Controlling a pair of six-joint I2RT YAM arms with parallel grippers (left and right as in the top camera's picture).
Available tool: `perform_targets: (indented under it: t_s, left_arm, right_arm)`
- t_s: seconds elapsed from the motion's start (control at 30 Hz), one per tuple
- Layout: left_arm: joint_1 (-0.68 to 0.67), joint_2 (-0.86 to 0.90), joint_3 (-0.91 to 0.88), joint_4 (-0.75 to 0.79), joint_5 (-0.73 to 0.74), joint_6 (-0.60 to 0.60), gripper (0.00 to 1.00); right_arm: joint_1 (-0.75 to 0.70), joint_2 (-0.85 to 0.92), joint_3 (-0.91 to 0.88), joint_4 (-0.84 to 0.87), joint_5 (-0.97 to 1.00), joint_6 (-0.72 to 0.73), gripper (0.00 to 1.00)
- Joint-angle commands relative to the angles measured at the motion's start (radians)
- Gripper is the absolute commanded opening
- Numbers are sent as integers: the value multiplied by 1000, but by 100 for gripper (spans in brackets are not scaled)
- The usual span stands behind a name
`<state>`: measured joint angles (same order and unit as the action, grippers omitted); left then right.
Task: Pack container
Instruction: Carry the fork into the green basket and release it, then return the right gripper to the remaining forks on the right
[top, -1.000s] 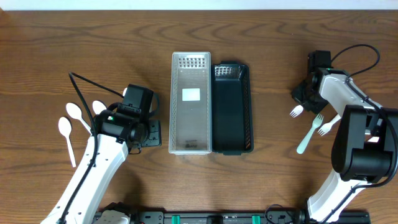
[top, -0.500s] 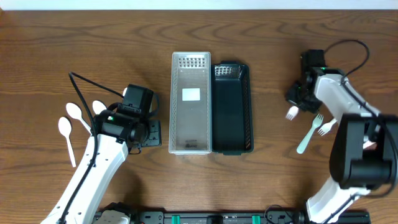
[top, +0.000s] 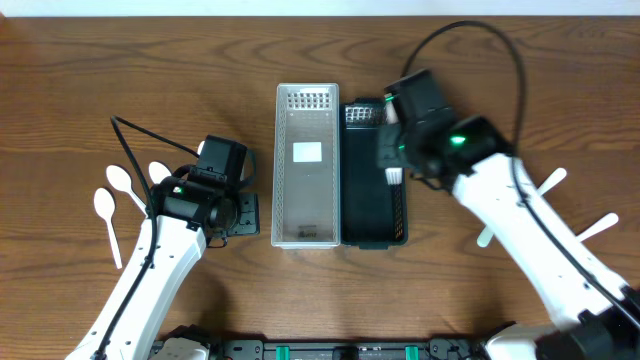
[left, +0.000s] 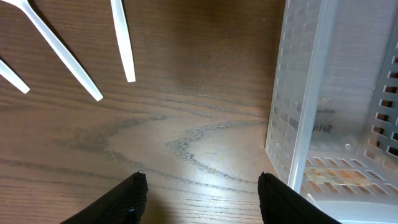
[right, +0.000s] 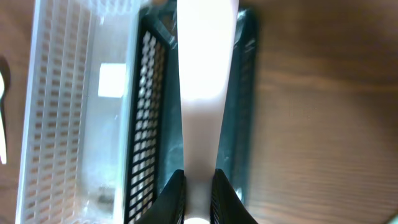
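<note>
My right gripper (top: 392, 150) is shut on a white plastic fork (top: 393, 176) and holds it over the right side of the black basket (top: 372, 242). In the right wrist view the fork's handle (right: 200, 93) runs up from between the jaws (right: 199, 182), above the black basket (right: 146, 124). The clear white basket (top: 277, 180) stands touching the black one on its left. My left gripper (top: 245, 213) is open and empty just left of the white basket; in the left wrist view its jaws (left: 201, 186) hover over bare wood beside the basket wall (left: 311, 106).
White spoons (top: 108, 208) lie at the far left; their handles (left: 121, 37) show in the left wrist view. More white forks (top: 551, 180) lie at the right of the table. A black cable (top: 135, 140) crosses near the spoons.
My right arm has swung left from the fork pile at the far right to above the black basket, carrying a fork. The left arm has not moved.
</note>
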<state>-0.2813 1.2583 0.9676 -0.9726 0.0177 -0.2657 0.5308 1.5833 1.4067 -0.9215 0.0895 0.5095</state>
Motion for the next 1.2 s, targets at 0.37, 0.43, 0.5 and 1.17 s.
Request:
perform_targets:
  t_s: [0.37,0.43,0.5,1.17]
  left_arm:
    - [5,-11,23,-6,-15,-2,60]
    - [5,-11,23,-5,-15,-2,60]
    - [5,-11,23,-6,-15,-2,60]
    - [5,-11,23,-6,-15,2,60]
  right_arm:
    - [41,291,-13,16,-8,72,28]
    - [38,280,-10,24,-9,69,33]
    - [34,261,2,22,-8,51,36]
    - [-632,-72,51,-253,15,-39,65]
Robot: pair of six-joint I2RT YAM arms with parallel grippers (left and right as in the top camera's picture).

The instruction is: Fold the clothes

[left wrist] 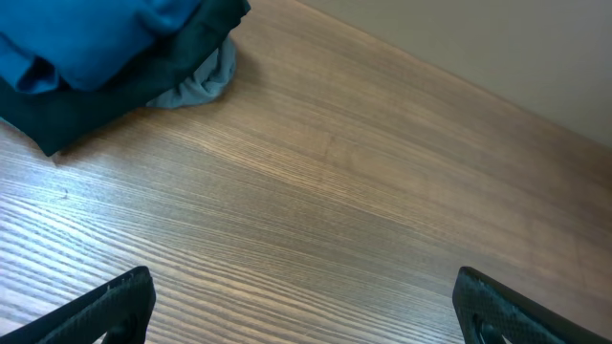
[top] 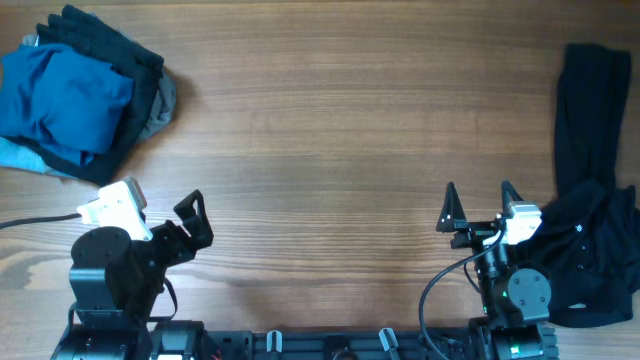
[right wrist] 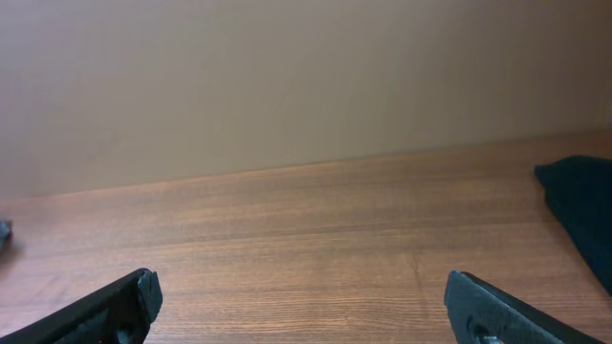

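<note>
The clothes lie in two heaps. At the table's far left is a pile with a deep-blue top [top: 60, 95] uppermost, black garments [top: 115, 50] behind it and a grey piece [top: 162, 108] at its right edge. The left wrist view shows the same blue top [left wrist: 86, 38], dark cloth [left wrist: 143, 76] and grey piece [left wrist: 203, 81]. Along the right edge stretches a black garment [top: 592, 110], ending in a crumpled heap [top: 590, 255]; its edge shows in the right wrist view [right wrist: 585, 215]. My left gripper [top: 195, 218] [left wrist: 304, 308] is open over bare wood. My right gripper [top: 480, 195] [right wrist: 301, 308] is open too, beside the black heap.
The wooden table [top: 340, 120] runs between the two heaps. A plain wall [right wrist: 287, 86] stands behind the far edge. A cable [top: 30, 222] trails left from the left arm's base, and both arm bases sit at the near edge.
</note>
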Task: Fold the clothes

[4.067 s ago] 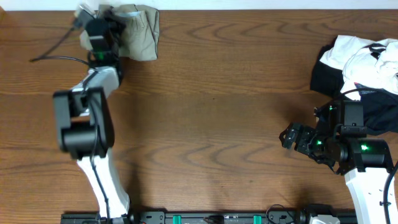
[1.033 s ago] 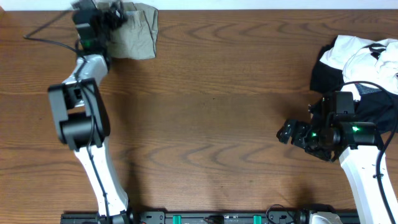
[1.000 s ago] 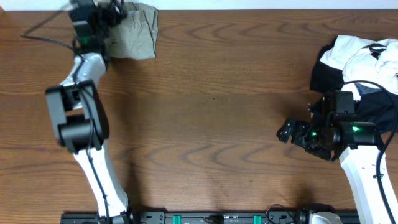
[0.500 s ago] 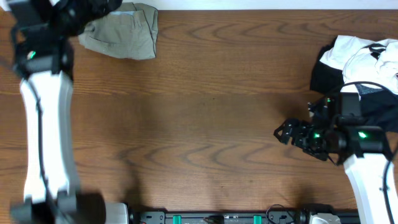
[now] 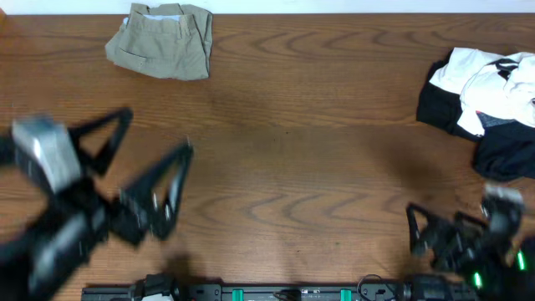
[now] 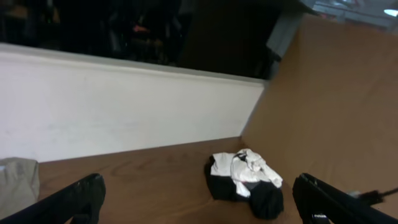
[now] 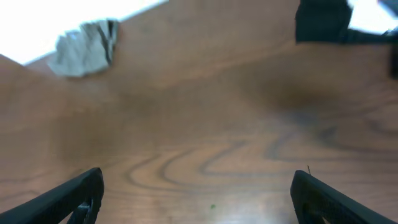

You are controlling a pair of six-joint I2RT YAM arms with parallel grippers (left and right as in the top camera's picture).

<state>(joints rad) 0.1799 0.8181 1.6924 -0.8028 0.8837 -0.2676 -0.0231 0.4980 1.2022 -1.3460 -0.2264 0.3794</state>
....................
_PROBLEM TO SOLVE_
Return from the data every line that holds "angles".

_FINAL ANSWER_
- Joint-angle commands relative to the angles measured at the motion's start (radians)
`<state>`: measured joint angles (same order and unit as the action, grippers omitted); left then right.

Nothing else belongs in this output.